- **Work task**: Everything in the listing below from the line containing "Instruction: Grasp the" through the line containing "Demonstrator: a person" must be repeated exactly; the remaining lines are not wanted.
===== Source material
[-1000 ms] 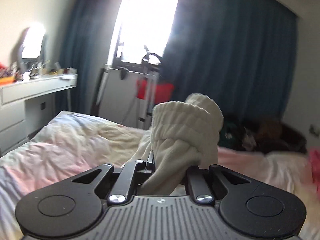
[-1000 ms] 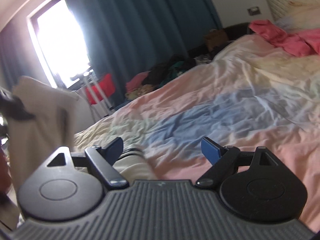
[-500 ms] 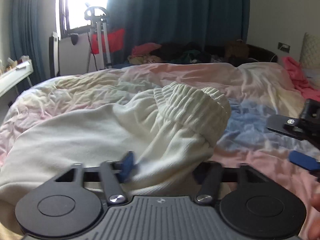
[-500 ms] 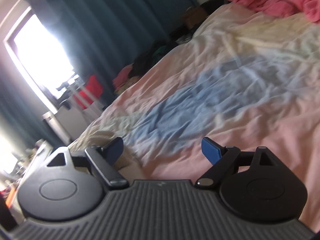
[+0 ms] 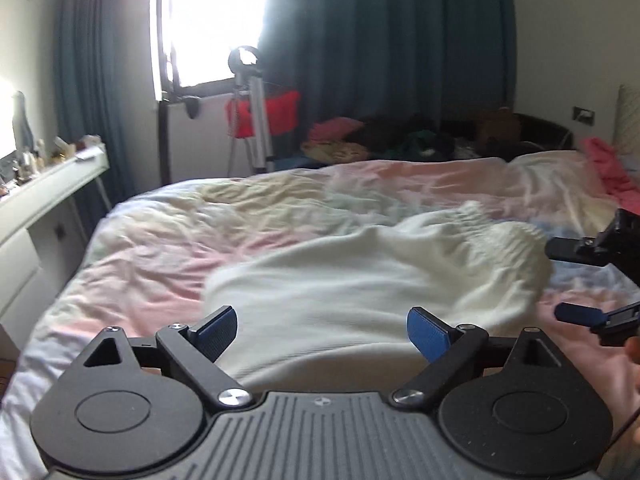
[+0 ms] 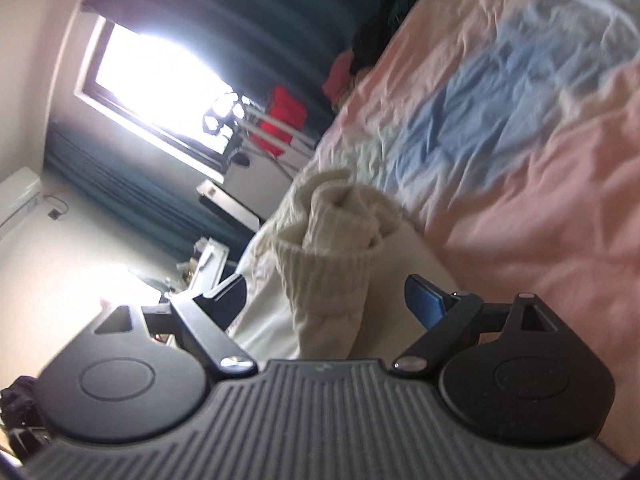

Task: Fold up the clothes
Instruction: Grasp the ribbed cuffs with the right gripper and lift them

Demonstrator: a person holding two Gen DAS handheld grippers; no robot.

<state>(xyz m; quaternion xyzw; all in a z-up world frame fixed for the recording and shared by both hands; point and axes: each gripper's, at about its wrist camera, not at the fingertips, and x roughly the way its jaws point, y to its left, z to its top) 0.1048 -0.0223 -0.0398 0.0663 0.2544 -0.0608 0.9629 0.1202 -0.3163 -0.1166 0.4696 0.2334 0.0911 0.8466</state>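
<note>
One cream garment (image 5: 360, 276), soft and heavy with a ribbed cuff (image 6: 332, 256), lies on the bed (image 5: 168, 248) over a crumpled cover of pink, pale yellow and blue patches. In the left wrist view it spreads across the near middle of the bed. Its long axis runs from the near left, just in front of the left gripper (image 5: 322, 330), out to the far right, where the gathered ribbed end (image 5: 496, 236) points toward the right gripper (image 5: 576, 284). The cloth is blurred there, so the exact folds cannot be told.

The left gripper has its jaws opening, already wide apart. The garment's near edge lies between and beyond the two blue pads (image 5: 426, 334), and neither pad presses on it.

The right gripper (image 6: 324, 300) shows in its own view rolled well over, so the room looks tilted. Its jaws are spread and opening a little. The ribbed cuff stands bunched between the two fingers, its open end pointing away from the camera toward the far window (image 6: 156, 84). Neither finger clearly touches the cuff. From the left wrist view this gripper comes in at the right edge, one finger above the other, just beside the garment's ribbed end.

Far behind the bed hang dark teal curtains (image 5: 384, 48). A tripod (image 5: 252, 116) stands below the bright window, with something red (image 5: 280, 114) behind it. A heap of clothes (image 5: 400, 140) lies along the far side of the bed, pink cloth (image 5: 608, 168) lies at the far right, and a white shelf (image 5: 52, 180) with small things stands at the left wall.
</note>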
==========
- **Solution below**:
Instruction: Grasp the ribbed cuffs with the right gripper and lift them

Demonstrator: a person holding two Gen DAS handheld grippers; no robot.

No more output remains.